The process for working with particle is:

  1. Create the base mesh which will emit the particles. This mesh is not rendered by default, but the base material for the mesh is used to color the particles. Since a mesh can carry multiple materials, each particle system may have its own material.
  2. Create one or more Particle Systems to emit from the mesh. Many times, multiple particle systems interact or merge with each other to achieve the overall desired effect.
  3. Tailor each Particle System’s settings to achieve the desired effect.
  4. Animate the base mesh and other particle meshes involved in the scene.
  5. Define and shape the path and flow of the particles.
  6. (Only applies to Hair particle systems): Sculpt the emitter’s flow (cut the hair to length and comb it for example).
  7. Make final render and do physics simulation(s), and tweak as needed.

Creating a Particle System

Image 2: Adding a particle system.

To add a new particle system to an object, go to the Particle sub-context of the Object (F7) context and click Add New in the Particle System tab. An object can have many Particle Systems. Therefore, when adding a Particle system, you may also:

  • Select an existing particle system from the drop-down menu next to the Add New button.
  • Advance the active particle system (X Part Y) selector to an empty slot by clicking it near its right edge. As with

material indices, the number to the left of Part indicates the active particle system, while the number on the right indicates the number of particle systems available for the object.

  • Switch between already assigned Particle systems (X Part Y).
  • Exchange one particle system for an other (for example PA:PSys.002 to PA:PSys.001)

Types of Particle systems

Image 3: Particle system types.

After you have created a particle system, the Buttons window fills with many panels and buttons. But don’t panic! There are three different types of particle systems, and you can change between these three with the Type drop-down list:

This parallels the old system to the greatest extent. In such a system, particles are emitted from the selected object from the Start frame to the End frame and have a certain lifespan. You may also render these kind of particles as strands (depending on the particle’s physics).
Reactor particles are born when other systems’ particles do things.

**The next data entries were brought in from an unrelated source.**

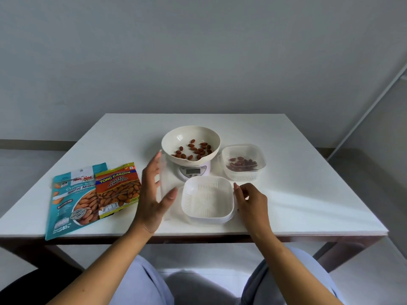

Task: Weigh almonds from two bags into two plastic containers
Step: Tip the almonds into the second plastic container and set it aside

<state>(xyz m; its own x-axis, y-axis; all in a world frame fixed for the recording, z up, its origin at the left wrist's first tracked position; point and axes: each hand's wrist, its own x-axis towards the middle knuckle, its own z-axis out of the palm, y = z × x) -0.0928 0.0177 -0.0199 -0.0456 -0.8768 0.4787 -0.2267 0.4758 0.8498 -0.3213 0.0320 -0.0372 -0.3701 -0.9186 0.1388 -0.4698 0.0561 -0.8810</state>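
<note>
Left hand (152, 190) spread wide, fingers straight, palm against a faint clear lid (163, 186) standing on edge; grip unclear. Right hand (251, 199) curled, fingertips pinching the right rim of the empty near container (207, 199). Almonds (193, 149) lie in the bowl (174, 137) on the scale (193, 171). The far container (242, 150) holds a few more. Two bags (119, 190) lie flat to the left.

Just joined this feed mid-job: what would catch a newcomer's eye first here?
The cream bowl of almonds on the scale in the centre stands out first. Right of it one plastic container already holds almonds, while the near container sits empty between the left hand and right hand. A teal bag and an orange bag lie at the left.
</note>
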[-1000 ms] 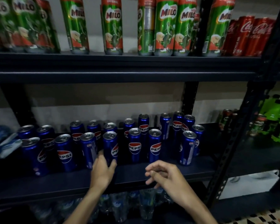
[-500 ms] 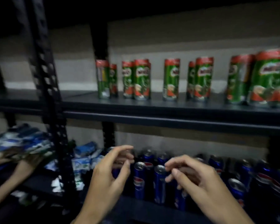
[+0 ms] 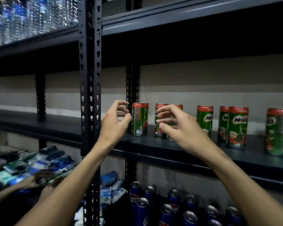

Usually, but not with emit from particles, the target particle’s size determines it’s area of influence. This is useful for most of the effects where you would have used children in the old particle system.
This system type is rendered as strands and has some very special properties: it may be edited in the 3D window in realtime and you can also animate the strands as Softbodies (similar to Softbody curves).

The settings in the Particle System panel are different for each system type. For example, in Image 3 they are shown for only system type Emitter.

Common Options

Each system has the same basic sets of controls, but options within those sets vary based on the system employed. These sets of controls are:

  • Particle System - basic controls about quantity and quality.
  • Physics - how the particles behave.
  • Visualization - how to see the particles, in the 3D viewport and when rendered.
  • Extras - controlling emission, interaction and time.
  • Children - particles spawning more particles.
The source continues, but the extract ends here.